> [Exercise details]
Search the material below for the word "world" and copy every line in which it occurs.

┄┄┄┄┄┄┄┄┄┄┄┄┄┄┄┄┄┄┄┄

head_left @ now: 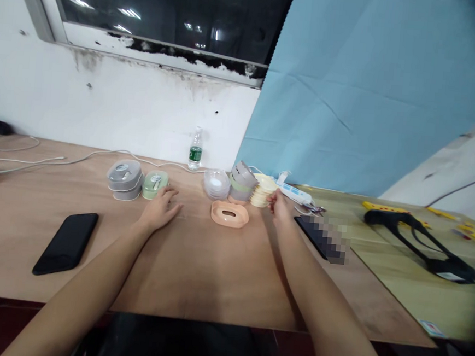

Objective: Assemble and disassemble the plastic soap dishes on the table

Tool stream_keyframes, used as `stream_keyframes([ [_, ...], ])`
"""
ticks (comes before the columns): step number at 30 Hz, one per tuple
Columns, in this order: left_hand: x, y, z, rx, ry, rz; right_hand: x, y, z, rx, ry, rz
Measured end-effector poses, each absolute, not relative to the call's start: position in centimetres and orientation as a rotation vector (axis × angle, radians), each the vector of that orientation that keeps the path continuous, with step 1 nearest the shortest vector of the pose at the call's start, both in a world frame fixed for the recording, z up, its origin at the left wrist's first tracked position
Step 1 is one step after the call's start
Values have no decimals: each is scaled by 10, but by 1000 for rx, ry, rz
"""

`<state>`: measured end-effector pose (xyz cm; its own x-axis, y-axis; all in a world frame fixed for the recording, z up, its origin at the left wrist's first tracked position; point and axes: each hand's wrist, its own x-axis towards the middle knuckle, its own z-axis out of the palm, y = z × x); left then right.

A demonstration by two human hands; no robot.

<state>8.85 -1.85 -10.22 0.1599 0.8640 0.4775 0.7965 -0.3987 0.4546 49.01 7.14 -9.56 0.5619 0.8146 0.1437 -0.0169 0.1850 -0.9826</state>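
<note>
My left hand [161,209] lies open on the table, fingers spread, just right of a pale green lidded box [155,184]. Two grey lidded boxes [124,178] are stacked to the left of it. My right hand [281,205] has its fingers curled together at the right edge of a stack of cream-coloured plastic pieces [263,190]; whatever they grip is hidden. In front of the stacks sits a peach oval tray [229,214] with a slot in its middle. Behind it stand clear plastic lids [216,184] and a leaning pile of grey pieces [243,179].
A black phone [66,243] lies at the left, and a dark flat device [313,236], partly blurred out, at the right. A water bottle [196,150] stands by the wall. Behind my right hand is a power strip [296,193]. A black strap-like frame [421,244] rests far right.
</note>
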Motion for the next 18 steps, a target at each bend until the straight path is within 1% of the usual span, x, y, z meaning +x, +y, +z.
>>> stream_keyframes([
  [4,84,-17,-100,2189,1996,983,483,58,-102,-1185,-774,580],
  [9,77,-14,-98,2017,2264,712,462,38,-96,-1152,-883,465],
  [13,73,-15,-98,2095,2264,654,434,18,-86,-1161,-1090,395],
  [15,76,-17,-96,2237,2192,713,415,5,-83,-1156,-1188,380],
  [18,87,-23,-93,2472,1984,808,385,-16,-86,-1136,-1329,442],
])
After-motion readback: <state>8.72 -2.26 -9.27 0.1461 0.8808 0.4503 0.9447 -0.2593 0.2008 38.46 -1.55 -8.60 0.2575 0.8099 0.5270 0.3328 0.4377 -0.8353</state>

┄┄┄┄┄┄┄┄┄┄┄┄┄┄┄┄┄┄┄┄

> [Output below]
Measured end-effector poses, each absolute, not relative to the call's start: position in centimetres and orientation as a rotation vector (axis × angle, radians), each the vector of that orientation that keeps the path continuous, with step 1 nearest the shortest vector of the pose at the call's start, both in a world frame fixed for the recording, z up, its origin at the left wrist's first tracked position
`<state>`: measured end-effector pose (xyz cm; its own x-axis, y-axis; all in a world frame fixed for the recording, z up, its origin at the left wrist's first tracked position; point and axes: each hand's wrist, its own x-axis towards the middle knuckle, its own z-axis out of the palm, y = z × x); left then right.

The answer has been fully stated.